Yeah have to agree you need to be out there networking right now. Get a part time job coiling cable at a rental shop or doing anything you can to meet people. Get an internship. Just get out there and meet as many people as you can paid or not to establish a track record. 

I've ranted a lot about this in the past but the most important thing in this field is meeting and impressing people. You never know which contact will be the one who makes a phone call to a friend and says... "Hey I met this young guy the other day he was a real hard worker, he might be just the person you need..." It's AMAZING how many jobs in this field happen because of who you know.


----------



## cdub260 (Aug 23, 2008)

What got me my current position, as M.E., in addition to my degree, was 5 years of overhire at the Pageant, some decent carpentry skills, (Thats right. I said carpentry.), and applying for full time work elsewhere. Of course, I made sure the Pageant knew I was applying to other venues. I was enough of an asset to them, that when they learned that they might lose me, they offered me a full time staff position which I have now held for the better part of 9 years.

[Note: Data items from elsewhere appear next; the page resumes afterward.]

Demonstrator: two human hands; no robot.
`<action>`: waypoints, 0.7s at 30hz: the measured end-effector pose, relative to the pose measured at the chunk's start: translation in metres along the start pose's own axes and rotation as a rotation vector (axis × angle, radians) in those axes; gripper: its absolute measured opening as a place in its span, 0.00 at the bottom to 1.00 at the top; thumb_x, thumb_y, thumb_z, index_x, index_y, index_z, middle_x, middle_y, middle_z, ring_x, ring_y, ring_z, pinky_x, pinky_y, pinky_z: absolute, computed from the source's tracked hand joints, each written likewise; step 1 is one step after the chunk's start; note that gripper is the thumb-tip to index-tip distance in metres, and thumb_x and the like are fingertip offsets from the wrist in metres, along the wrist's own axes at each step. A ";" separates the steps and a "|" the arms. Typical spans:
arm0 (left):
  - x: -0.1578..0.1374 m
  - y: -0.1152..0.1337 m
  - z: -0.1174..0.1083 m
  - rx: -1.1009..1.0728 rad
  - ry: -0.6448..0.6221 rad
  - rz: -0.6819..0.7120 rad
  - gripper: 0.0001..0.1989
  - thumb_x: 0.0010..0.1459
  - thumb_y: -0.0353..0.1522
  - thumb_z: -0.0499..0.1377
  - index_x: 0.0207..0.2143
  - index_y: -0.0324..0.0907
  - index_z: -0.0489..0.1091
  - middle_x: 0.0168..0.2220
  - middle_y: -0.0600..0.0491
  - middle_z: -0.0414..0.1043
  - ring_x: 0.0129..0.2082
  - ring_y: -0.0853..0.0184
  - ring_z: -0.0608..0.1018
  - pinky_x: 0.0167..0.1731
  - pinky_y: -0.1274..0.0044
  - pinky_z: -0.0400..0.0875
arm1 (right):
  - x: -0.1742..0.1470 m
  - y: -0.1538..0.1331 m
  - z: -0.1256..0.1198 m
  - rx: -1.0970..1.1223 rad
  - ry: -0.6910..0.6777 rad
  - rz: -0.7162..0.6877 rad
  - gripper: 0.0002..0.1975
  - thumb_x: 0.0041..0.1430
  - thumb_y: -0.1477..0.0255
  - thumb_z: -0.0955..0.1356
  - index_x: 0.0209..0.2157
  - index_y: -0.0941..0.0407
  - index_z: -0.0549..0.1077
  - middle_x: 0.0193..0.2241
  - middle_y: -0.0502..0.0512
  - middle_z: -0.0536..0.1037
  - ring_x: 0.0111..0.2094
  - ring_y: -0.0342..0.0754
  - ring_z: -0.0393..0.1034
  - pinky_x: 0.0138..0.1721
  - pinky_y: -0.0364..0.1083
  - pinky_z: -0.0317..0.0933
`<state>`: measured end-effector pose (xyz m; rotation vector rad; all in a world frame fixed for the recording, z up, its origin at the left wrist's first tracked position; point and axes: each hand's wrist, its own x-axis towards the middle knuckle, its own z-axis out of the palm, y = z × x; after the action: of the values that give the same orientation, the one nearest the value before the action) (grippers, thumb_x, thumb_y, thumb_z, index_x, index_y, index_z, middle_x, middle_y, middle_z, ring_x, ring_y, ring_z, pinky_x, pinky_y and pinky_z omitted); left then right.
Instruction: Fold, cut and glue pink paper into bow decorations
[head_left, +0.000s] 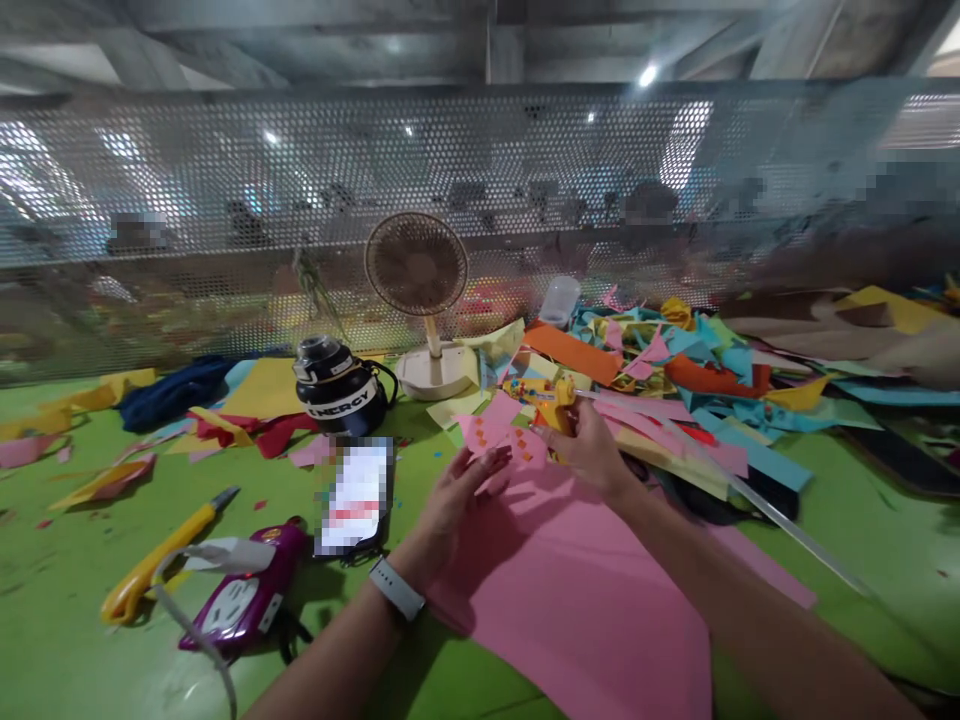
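My right hand (589, 445) is closed around a yellow hot glue gun (551, 395) with a coloured pattern on its front. A long translucent glue stick (739, 485) runs out of its back toward the lower right. The gun's nozzle points left, above a pink paper cutout (525, 448) dotted with small orange pieces. At the cutout's lower left edge, my left hand (469, 490) grips it with curled fingers; part of the grip is hidden. Below both hands a large sheet of pink paper (592, 610) covers the green table (420, 655).
A small fan (417, 265) stands by the perforated metal screen (225, 180). Left of centre are a dark jug (341, 395), a phone (356, 495), a yellow cutter (161, 565) and a purple corded device (251, 590). Coloured paper scraps (675, 360) pile up at the right.
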<state>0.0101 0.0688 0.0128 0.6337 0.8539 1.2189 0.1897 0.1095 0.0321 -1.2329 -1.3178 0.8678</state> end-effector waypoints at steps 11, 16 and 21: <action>0.003 0.013 -0.006 0.140 0.219 0.145 0.22 0.46 0.49 0.66 0.22 0.39 0.68 0.22 0.50 0.76 0.26 0.66 0.79 0.28 0.78 0.68 | 0.015 -0.002 -0.018 -0.057 0.060 -0.109 0.20 0.43 0.62 0.71 0.38 0.55 0.66 0.35 0.55 0.77 0.37 0.51 0.72 0.41 0.50 0.66; -0.007 0.011 0.016 0.177 0.050 0.063 0.20 0.46 0.45 0.69 0.36 0.42 0.71 0.41 0.47 0.78 0.42 0.63 0.79 0.37 0.76 0.71 | 0.013 -0.001 -0.016 -0.090 0.076 -0.121 0.19 0.45 0.62 0.70 0.38 0.55 0.67 0.38 0.58 0.77 0.39 0.53 0.71 0.41 0.51 0.66; -0.006 0.001 0.044 0.035 0.073 0.002 0.23 0.41 0.36 0.73 0.39 0.43 0.69 0.41 0.51 0.77 0.40 0.66 0.79 0.39 0.76 0.71 | 0.007 -0.002 -0.009 -0.160 0.074 -0.197 0.17 0.48 0.63 0.69 0.40 0.54 0.69 0.38 0.58 0.77 0.40 0.54 0.71 0.43 0.52 0.65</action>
<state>0.0456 0.0642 0.0391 0.6209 0.9377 1.2378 0.1993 0.1145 0.0367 -1.2215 -1.4426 0.5815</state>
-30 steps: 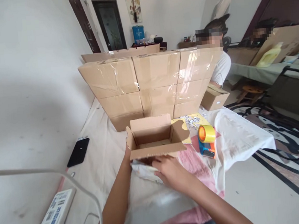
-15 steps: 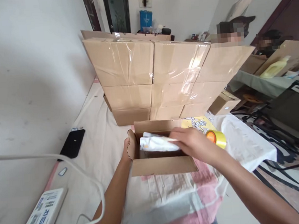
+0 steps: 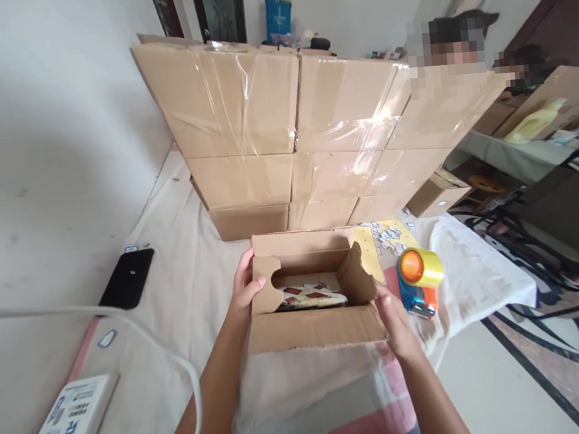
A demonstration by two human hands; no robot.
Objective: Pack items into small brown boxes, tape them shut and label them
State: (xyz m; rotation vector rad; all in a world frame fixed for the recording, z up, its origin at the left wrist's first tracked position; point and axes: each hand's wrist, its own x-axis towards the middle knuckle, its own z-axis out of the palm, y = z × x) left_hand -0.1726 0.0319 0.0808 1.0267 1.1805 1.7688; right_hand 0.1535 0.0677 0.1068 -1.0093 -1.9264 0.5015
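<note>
An open cardboard box (image 3: pixel 318 327) sits in front of me with its flaps spread. Inside, at the near wall, lies a pale packet with reddish-brown diamond shapes (image 3: pixel 313 295), partly hidden by the front flap. My left hand (image 3: pixel 245 284) grips the box's left side, thumb on the folded-in end flap and fingers behind it. At the right end, my right hand (image 3: pixel 395 319) holds the edge with its thumb up; its other fingers are mostly hidden. To the right of that hand is a tape dispenser (image 3: pixel 415 290) with a roll of yellow tape (image 3: pixel 430 267).
A wall of taped cardboard boxes (image 3: pixel 288 137) rises behind the open box. On the cloth to the left are a black phone-like slab (image 3: pixel 128 280), a white printed box (image 3: pixel 65 428) and a white cable (image 3: pixel 192 378). People and another table (image 3: pixel 495 150) are at the right.
My right hand has let go of the white packet, now down in the box, and moved to the box's right end. My left hand keeps hold of the left side.
</note>
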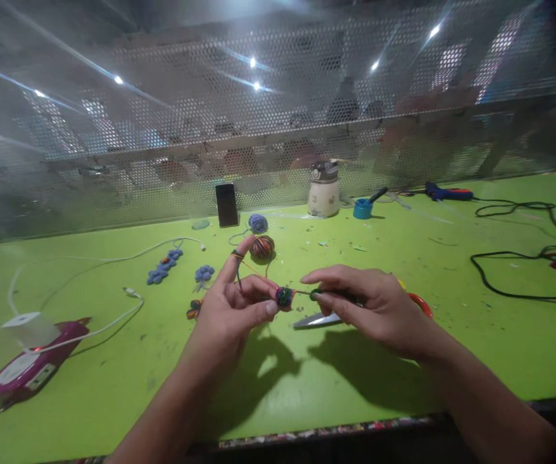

Learn as much as you can in school, but don't specialize to the point where you're only good for one particular job. Having multiple skill sets at your disposal makes you far more valuable to any potential employer. Also, getting out in the field and working is every bit as important as your education. This is where you will get to know people who may offer you work in the future, or point people your way when they are looking to hire someone. Networking is important in this industry. This is where the vast majority of my work has come from. Be diligent, work hard, and always try to have a good attitude towards whatever it is you're doing, even if its not your favorite job. As the people you work with and for get to know you and your capabilities, work will either be sent to you or away from you depending on whether you have a good or a bad reputation. Always be an asset to your employers and the reputation will take care of itself.

Finally, be patient. Theatre is a tough industry to break into. You may spend several years barely scraping by before you find your niche. This was true for me, and was likely true of most of the other posters on this site who have been doing theatre for any length of time.

As far as entry level tech positions go, its really going to vary. Most of your work, early on, is going to be of an hourly and temporary nature. Some will pay $10.00 an hour, while others may pay $50.00 per hour. Even as you move farther along in your career, there will be a considerable discrepancy in salaries from one venue to another. As an example, while I'm not going to go into specifics here, the M.E. at the theatre right next door to the Pageant earns considerably less than I do, and likely works harder for his money. They put on 12 shows a year, where my company puts on 1. Do I earn more because I'm better than him? No. I earn more because I work for a company that can afford to pay more. Often that's the only reason one job pays better than a comparable position elsewhere. Don't get discouraged if you're not making what you feel you should. Other opportunities will present themselves. You just need to be prepared to act when they do.

Will it be an easy road? Probably not.

Will it be worth it? If theatre is where you belong, yes.


----------



## Serendipity (Aug 23, 2008)

cdub260 said:


> What got me my current position, as M.E. was, in addition to my degree, 5 years of overhire at the Pageant, some decent carpentry skills, (Thats right. I said carpentry.), and applying for full time work elsewhere. (1) [...]
> This was true for me, and was likely true of most of the other posters on this sight (2) who have been doing theatre for any length of time.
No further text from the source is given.